1. to suspend the operative power and relevant legislations concerning several contentious clauses in its constitution, including the so-called right to secession;

2. to refrain from using its ethnic militia to enforce its political dictat extra-constitutionally, and to return in full value the substantial government assets transferred to party-controlled entities as war booty or through insider privatization; and

3. to restore the positions and pensions of civil servants and teachers fired from their jobs on account of their presumed ethnic identity or political views in an unprecedented violation of one of the best civil service governance procedures in Africa.

These measures will pave the way for tackling more fundamental issues including constitutional reform, creation of an inclusive national defense force, redefinition of an acceptable federal structure, and implementation of aggressive anti-poverty programs.

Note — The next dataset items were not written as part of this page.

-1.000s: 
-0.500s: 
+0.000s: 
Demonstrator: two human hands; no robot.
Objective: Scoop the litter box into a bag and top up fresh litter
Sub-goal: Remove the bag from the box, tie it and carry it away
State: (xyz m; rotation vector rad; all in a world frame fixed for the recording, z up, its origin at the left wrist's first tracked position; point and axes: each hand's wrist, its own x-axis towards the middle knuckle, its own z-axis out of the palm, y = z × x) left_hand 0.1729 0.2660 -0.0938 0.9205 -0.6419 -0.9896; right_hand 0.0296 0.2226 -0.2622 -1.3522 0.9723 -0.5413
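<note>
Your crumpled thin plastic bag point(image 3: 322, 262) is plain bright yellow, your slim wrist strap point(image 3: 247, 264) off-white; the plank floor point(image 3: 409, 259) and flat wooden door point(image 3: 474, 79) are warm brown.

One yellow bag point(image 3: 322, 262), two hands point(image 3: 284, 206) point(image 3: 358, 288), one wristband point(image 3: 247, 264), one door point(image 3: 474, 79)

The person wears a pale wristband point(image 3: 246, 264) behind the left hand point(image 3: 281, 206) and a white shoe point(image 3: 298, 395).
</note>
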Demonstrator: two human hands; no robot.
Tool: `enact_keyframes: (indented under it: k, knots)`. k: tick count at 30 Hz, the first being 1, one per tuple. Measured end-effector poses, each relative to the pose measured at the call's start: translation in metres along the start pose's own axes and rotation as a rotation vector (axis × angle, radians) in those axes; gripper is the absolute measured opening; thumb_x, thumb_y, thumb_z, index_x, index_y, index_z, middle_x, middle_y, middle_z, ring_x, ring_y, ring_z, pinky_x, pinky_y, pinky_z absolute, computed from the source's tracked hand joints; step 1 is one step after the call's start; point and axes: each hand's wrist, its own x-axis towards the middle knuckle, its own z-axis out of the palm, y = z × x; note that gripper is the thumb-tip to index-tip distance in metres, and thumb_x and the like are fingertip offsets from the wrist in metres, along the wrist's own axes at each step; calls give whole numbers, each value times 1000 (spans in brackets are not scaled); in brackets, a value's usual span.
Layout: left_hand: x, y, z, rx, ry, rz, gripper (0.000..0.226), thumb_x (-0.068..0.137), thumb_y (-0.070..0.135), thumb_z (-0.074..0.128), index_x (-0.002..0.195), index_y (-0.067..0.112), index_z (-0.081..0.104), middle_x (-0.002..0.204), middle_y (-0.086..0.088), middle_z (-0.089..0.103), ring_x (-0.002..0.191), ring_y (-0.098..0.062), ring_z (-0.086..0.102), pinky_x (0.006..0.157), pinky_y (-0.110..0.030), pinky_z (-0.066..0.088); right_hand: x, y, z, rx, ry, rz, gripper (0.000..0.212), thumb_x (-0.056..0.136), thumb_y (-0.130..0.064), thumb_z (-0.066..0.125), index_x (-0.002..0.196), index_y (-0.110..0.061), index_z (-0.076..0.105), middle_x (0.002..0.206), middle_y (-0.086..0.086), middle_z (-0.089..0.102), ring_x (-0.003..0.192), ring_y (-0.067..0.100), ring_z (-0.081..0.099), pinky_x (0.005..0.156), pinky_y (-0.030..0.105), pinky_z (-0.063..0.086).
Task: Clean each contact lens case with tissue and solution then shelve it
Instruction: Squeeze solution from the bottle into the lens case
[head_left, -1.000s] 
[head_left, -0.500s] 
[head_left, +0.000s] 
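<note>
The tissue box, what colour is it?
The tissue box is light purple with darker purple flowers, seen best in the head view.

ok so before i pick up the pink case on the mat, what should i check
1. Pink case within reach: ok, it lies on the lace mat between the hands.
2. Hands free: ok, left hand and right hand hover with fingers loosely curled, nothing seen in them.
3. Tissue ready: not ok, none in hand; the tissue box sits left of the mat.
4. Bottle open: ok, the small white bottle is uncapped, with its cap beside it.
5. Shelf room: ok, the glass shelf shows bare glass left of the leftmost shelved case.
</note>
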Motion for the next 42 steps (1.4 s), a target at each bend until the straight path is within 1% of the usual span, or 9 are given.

These are the most urgent demands being voiced by a wide cross-section of the Ethiopian public. We believe that lasting peace and development cannot be achieved in our country unless these conditions are realized in good faith. Seven years of misrule is long enough for TPLF to realize that it would not succeed in imposing its alien and myopic vision on a people whose history is filled with victories against seemingly invincible tyranny. The sooner it closes the enormous gulf of credibility with the electorate, the earlier will the day arrive when Ethiopians at home and abroad join hands jubilantly to reclaim their country and make her whole again.